Graduate Program in Physiology, Biophysics, and Systems Biology, Weill Cornell Medical College, New York, New York, United States of America.
PLoS Comput Biol. 2016 Jun 23;12(6):e1004728. doi: 10.1371/journal.pcbi.1004728. eCollection 2016 Jun.

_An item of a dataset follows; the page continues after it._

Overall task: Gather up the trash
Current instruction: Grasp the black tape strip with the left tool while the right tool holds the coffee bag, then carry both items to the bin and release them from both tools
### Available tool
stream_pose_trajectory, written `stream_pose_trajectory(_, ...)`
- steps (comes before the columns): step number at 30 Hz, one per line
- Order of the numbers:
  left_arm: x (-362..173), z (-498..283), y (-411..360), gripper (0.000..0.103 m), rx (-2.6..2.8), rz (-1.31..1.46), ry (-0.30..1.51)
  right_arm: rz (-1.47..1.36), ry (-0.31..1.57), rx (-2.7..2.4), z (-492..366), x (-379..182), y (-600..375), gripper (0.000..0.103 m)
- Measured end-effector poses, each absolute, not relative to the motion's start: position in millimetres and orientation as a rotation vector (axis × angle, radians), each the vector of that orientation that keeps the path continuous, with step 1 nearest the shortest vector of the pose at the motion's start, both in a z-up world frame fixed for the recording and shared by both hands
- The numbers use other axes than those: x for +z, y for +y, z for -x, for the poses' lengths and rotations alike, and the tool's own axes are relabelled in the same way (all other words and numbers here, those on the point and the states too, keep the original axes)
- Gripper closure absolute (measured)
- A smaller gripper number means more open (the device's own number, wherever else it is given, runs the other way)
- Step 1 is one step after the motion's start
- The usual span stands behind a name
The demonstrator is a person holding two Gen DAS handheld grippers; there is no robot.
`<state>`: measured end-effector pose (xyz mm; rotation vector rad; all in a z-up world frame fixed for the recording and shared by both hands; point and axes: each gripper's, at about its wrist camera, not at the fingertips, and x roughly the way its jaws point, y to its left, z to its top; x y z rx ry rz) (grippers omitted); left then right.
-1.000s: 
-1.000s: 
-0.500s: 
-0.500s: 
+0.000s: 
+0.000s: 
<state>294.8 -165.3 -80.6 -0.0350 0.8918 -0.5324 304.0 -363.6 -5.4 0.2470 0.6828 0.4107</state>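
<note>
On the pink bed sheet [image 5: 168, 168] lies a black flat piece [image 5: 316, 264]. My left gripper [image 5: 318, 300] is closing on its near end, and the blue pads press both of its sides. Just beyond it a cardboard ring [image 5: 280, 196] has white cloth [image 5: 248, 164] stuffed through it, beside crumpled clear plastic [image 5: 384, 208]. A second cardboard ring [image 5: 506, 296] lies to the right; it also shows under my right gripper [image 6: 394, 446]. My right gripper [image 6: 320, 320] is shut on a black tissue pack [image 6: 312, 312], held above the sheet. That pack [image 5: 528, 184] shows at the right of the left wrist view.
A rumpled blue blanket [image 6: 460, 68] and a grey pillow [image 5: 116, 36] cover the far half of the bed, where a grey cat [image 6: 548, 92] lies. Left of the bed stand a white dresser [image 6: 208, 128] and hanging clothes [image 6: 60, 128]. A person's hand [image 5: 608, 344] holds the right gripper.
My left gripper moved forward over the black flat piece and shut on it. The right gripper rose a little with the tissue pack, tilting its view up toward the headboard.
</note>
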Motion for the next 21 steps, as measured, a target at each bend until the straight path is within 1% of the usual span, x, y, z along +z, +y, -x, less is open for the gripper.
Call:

The rapidly expanding body of available genomic and protein structural data provides a rich resource for understanding protein dynamics with biomolecular simulation. While computational infrastructure has grown rapidly, simulations on an omics scale are not yet widespread, primarily because software infrastructure to enable simulations at this scale has not kept pace. It should now be possible to study protein dynamics across entire (super)families, exploiting both available structural biology data and conformational similarities across homologous proteins. Here, we present a new tool for enabling high-throughput simulation in the genomics era. Ensembler takes any set of sequences-from a single sequence to an entire superfamily-and shepherds them through various stages of modeling and refinement to produce simulation-ready structures. This includes comparative modeling to all relevant PDB structures (which may span multiple conformational states of interest), reconstruction of missing loops, addition of missing atoms, culling of nearly identical structures, assignment of appropriate protonation states, solvation in explicit solvent, and refinement and filtering with molecular simulation to ensure stable simulation. The output of this pipeline is an ensemble of structures ready for subsequent molecular simulations using computer clusters, supercomputers, or distributed computing projects like Folding@home. Ensembler thus automates much of the time-consuming process of preparing protein models suitable for simulation, while allowing scalability up to entire superfamilies. A particular advantage of this approach can be found in the construction of kinetic models of conformational dynamics-such as Markov state models (MSMs)-which benefit from a diverse array of initial configurations that span the accessible conformational states to aid sampling. We demonstrate the power of this approach by constructing models for all catalytic domains in the human tyrosine kinase family, using all available kinase catalytic domain structures from any organism as structural templates. Ensembler is free and open source software licensed under the GNU General Public License (GPL) v2. It is compatible with Linux and OS X. The latest release can be installed via the conda package manager, and the latest source can be downloaded from https://github.com/choderalab/ensembler.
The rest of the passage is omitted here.